:: Exercise ::
List the lines of this listing that hold the word "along".

● ● ●

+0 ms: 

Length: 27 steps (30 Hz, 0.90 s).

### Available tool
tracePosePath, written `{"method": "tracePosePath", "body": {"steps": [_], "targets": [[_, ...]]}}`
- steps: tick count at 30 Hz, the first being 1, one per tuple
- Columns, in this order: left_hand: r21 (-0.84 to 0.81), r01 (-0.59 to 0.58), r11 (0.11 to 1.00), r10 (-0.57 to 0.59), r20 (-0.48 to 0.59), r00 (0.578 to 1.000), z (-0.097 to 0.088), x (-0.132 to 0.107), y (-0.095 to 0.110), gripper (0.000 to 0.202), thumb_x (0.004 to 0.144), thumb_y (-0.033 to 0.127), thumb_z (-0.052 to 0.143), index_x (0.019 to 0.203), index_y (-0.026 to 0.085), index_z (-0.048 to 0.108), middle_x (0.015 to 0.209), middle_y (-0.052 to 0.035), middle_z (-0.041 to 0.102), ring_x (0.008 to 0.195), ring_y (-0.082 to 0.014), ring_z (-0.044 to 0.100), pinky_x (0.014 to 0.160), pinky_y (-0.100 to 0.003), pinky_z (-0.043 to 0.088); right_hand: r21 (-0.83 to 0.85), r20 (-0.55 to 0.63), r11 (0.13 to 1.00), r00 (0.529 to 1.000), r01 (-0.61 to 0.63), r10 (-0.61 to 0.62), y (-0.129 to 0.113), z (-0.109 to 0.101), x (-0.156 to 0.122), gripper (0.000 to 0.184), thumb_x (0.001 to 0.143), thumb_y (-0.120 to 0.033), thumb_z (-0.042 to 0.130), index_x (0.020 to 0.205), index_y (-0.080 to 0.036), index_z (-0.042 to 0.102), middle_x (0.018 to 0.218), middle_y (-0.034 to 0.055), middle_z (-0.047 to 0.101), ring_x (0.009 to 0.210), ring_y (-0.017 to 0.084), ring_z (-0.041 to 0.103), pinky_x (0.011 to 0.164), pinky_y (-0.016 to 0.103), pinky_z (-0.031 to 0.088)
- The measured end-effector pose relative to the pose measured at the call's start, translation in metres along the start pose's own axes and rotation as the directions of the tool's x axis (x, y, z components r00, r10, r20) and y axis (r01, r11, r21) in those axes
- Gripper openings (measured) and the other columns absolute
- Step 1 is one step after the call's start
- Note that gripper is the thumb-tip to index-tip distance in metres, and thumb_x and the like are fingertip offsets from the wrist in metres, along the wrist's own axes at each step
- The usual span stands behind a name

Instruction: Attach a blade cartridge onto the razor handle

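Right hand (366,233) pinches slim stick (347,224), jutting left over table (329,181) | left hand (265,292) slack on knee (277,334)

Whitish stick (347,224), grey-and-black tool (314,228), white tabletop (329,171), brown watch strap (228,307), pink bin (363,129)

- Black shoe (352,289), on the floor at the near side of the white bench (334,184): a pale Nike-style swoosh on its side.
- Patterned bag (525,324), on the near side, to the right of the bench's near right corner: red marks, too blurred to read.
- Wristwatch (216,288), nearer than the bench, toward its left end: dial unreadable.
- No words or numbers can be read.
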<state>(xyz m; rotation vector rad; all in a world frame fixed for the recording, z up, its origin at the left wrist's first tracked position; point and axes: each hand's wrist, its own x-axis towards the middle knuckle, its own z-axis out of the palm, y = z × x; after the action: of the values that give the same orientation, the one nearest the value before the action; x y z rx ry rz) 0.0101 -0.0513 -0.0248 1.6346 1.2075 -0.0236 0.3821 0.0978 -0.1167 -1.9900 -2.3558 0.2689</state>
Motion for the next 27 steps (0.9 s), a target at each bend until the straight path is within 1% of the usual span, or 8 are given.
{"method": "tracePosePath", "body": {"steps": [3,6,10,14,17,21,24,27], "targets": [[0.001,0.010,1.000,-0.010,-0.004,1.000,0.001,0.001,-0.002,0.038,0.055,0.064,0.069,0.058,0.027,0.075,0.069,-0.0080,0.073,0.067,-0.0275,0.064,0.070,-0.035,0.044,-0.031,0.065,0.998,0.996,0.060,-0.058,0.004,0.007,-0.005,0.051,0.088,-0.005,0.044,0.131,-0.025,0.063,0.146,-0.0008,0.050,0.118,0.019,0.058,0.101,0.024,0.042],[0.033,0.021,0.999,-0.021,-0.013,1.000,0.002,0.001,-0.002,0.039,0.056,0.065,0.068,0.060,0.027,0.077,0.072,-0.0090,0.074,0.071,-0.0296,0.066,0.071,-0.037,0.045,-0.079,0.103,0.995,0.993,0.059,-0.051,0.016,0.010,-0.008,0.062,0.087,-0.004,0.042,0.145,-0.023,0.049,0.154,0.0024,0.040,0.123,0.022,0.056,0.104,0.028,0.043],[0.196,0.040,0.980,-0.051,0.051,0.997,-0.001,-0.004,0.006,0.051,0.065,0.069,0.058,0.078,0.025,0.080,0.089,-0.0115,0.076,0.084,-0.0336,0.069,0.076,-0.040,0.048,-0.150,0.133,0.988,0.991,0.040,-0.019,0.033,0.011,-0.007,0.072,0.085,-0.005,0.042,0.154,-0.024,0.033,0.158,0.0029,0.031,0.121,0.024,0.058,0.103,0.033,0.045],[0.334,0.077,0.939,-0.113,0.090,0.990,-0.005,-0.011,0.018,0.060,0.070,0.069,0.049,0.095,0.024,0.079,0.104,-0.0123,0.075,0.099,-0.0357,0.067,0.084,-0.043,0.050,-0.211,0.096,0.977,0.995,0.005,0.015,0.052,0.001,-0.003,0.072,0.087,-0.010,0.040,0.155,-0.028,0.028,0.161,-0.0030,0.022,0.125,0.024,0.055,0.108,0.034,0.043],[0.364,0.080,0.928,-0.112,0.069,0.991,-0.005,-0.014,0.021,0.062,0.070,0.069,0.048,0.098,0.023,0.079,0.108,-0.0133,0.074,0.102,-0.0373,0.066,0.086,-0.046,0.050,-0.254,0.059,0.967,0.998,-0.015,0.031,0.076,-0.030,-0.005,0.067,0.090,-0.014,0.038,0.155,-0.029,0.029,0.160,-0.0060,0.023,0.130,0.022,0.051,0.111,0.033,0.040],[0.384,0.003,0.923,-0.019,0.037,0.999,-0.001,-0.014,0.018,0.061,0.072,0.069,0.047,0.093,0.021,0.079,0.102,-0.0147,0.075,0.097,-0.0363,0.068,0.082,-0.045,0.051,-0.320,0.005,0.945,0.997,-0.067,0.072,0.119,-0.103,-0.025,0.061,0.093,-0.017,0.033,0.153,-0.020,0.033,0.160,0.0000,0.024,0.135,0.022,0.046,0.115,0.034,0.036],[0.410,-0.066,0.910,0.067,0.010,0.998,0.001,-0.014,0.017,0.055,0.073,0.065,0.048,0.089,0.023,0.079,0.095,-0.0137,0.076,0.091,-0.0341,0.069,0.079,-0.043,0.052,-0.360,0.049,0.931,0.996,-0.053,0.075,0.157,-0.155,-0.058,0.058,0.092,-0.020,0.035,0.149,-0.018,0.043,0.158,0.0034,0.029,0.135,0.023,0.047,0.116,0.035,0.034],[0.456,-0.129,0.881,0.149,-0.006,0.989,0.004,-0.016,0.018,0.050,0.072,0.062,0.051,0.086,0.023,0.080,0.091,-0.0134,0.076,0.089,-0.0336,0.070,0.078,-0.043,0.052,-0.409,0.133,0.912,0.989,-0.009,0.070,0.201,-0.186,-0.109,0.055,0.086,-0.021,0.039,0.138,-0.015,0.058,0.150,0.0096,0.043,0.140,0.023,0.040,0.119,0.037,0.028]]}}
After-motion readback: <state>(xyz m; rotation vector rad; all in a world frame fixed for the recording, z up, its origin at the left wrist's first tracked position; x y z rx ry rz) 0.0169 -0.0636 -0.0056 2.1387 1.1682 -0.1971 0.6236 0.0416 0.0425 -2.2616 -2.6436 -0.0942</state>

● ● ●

:: The completed task ::
- The measured end-effector pose relative to the pose measured at the call's start, translation in metres along the start pose's own axes and rotation as the directions of the tool's x axis (x, y, z components r00, r10, r20) and y axis (r01, r11, r21) in those axes
- Note that gripper is the thumb-tip to index-tip distance in metres, and thumb_x and the like are fingertip offsets from the wrist in metres, along the wrist's own axes at each step

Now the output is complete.